The latest complication in the long-running saga, these officials said, stems from a Boeing briefing in August that was cut short by regulators from the U.S., Europe, Brazil and elsewhere, who complained that the plane maker had failed to provide technical details and answer specific questions about modifications in the operation of MAX flight-control computers.
Boeing as a result now has to resubmit briefing documents describing proposed software changes, these people said. The changes then have to be vetted by the U.S. Federal Aviation Administration before a follow-up meeting with the same participants can be held and crucial simulator and flight tests of the final software revisions scheduled.
The upshot, the people said, is likely to be several more weeks of delay that could significantly reduce the likelihood that many of the planes would be back flying passengers in North America during the Christmas holidays, as Boeing and some U.S. carriers have publicly projected.
The meetings and the fallout haven't been reported before.

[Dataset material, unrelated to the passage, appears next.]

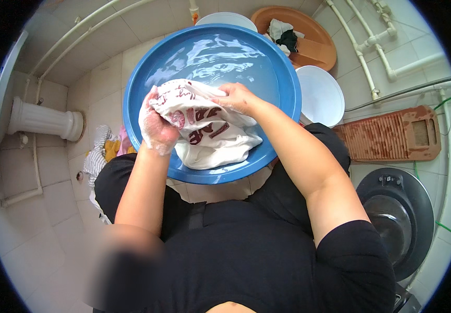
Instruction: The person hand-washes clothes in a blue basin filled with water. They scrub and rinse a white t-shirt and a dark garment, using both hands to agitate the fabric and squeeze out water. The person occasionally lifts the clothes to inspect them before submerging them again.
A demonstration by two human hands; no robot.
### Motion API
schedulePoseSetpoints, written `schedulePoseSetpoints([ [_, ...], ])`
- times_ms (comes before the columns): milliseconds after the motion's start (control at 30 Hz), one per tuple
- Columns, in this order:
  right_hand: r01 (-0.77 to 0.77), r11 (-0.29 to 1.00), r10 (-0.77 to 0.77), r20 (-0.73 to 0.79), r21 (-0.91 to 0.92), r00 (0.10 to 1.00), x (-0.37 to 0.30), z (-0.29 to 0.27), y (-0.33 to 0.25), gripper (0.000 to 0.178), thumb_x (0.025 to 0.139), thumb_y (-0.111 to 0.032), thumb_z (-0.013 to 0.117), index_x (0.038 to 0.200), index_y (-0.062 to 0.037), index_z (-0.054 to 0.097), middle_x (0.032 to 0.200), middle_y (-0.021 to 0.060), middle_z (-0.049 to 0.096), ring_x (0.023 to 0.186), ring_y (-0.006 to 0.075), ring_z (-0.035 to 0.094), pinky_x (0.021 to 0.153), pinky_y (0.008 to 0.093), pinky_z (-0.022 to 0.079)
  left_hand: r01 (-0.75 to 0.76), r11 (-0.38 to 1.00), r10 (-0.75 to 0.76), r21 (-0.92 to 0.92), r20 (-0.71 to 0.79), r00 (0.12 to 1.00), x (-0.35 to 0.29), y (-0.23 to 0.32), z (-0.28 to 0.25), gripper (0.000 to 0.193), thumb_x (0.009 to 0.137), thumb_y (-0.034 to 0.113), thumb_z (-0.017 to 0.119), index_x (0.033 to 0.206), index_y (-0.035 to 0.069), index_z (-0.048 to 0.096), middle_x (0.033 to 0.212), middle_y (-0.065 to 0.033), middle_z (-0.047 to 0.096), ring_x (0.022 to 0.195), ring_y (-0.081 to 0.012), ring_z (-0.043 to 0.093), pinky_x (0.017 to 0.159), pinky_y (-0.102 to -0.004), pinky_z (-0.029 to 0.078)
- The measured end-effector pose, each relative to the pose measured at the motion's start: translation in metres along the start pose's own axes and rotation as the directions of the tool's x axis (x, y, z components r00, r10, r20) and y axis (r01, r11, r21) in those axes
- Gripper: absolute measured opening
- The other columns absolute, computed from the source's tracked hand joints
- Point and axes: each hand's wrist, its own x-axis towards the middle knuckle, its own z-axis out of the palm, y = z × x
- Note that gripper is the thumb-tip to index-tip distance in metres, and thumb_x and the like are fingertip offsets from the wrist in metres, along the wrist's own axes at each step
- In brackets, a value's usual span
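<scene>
A white garment (214,152) with dark red lettering hangs bunched between my hands, over the near part of a large blue basin (134,99). My left hand (157,130), covered in white suds, has its palm turned up and its fingers closed round the garment's left edge. On the other side, my right hand (238,98) pinches the cloth near its upper right, knuckles up. Part of the garment's lower end rests against the basin's near inner wall. Rippling water (209,60) shows in the far half of the basin.
Behind stand a brown basin (316,56) holding several clothes and a white basin (225,20). At right are another white basin (322,96), a brown washboard (384,136) and a dark round-lidded appliance (392,224). A white pedestal (48,119) and loose clothes (100,151) lie left.
</scene>
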Motion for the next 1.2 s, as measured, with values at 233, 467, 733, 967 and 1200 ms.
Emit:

In Europe, some industry officials say they are increasingly convinced the bulk of the planes on that side of the Atlantic aren't likely to resume carrying passengers until January at the earliest.
European regulators have signaled they might need the extra time to examine anticipated changes to the MAX's flight-control computers and the automated stall-prevention system dubbed MCAS.
Misfires in MCAS led to the crashes of two MAX aircraft in less than five months that took a total of 346 lives and prompted a global grounding in mid-March.